Unluckily, we inhabit a society where people in twenty first century deem modern contradictory to Islamic teachings. Formerly, Taliban reiterated their support to education in Afghanistan given in a proper environment in line with Islamic instructions was set in. “Parents should not to enroll their children to schools funded by Christians,” Taliban warned. None is defiant of the fact, Taliban talks of education, promoting violence, bloodshed, butchery and mass killing of innocents on biased religious grounds given they have attacked several schools. It is worth mentioning what they interpret is the utter negation of gist of Islamic induction. President Ashraf Ghani has called on the Taliban and other armed opposition groups to stop attacking schools which they say is against Islam. Ghani strongly criticized attacks on schools, saying that depriving children from education was an enmity with Islam and the people of Afghanistan.

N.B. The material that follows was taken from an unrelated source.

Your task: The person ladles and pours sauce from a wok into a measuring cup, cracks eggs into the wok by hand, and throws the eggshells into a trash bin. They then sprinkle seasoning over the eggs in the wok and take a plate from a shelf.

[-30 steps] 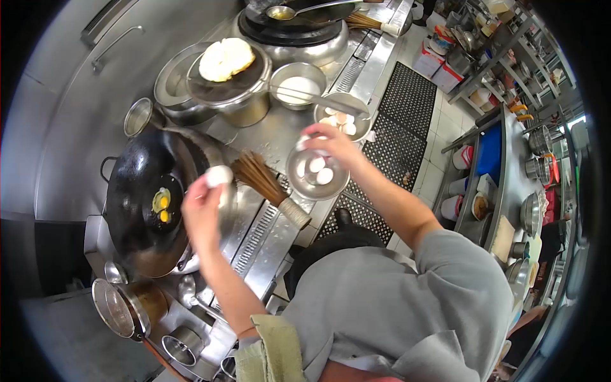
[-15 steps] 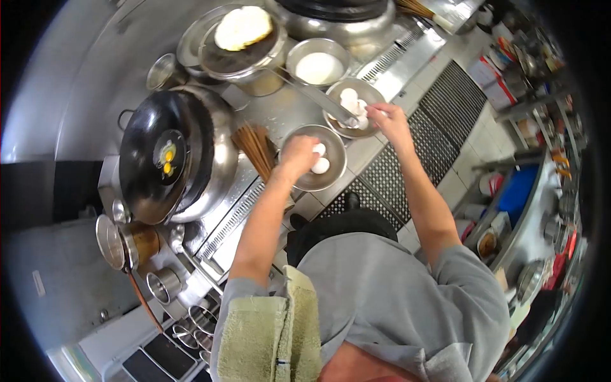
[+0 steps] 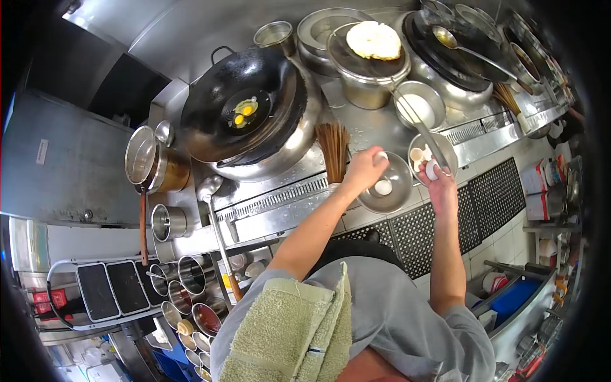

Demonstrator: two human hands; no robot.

‎Aiming to put Afghanistan on the course of endemic upheaval and turmoil, Taliban’s advice suffices. It is evident that education can function as a root cause and feeder of conflict, with the potential to retrench ethnic/religious divides and other societal cleavages. It is right for the world and us to worry about the impact of Afghanistan’s dysfunctional educational system especially when it has been demonstrated that poorly educated young men in a country as large as Afghanistan pose a serious complication country itself.

Following the reinstatement of democracy in Afghanistan, some degree betterment is observed which is not appreciable but satisfactory. By 2006, over 4 million male and female students were enrolled in schools throughout Afghanistan. By 2013 there were 10.5 million students attending schools in Afghanistan, a country with a population of around 27.5 million people. There has been remarkable success in recent years in rebuilding it. This year, more than 1.2 million people are expected to attend schools, of which, 41 percent are girls. There at the same time school facilities or institutions were also being refurbished or improved, with more modern-style schools being built each year. However, there is still great number of students who yet are deprived of education. It is said nearly half the children and young people of school age still do not attend school.

The notoriety does not end here; the teacher deficiency and incompetence is another obstacle hindering the way to progress. There are about 200,000 teachers serving these students. For the coming years, more than 110,000 additional teachers are still needed for primary and secondary schools. Reportedly, there only about a quarter of the teachers have the requisite qualifications. According to statistics owned by the Ministry of Education, 80 percent of the country’s 165,000 teachers had achieved the equivalent of a high school education or did not complete their post-secondary studies.

This is true to run literary program; institutes equipped with every requisite stand crucial. Till date there are insufficient schools particularly in the most remote part of the country. It was reported in 2013 that there were 16,000 schools across Afghanistan, with 10.5 million students. There are 40 percent of schools were conducted in permanent buildings. According to report of Education Ministry there are 3 million children remained deprived of education and requested $3 billion to construct 8,000 additional schools over next two years. Aside to the aforesaid facts, a glance at our deserted national priorities disheartens us of interminable irrational and abrupt priorities which happens to be mostly influential than inspirational. The undertakings executed under the influence of forged circumstances than national priorities yield not, the desired result based on national interest.

Afghanistan’s spending on education is not enough seeing the magnitude of illiteracy. The remedy is to increase the proportion of public resources going into education. If tax-to-GDP ratio cannot be increased, the state should be willing to divert resources from sectors with lower priority towards education. The donor community has been prepared to help with funds when it is not feared that domestic resources were constrained to allow for an increase in public sector expenditure on education. The obvious solution is to invest in teacher training, building infrastructure for educational institutes, reforming the curriculum and improving the quality of textbooks that should be deficient of religio-ethnic biases.

It is high time we should spend greater resources building human resources. Undeniably, no nation can survive and succeed without quality or modern education, given it builds the nations and become the cause of prosperity it gives the path that leads towards bright feature.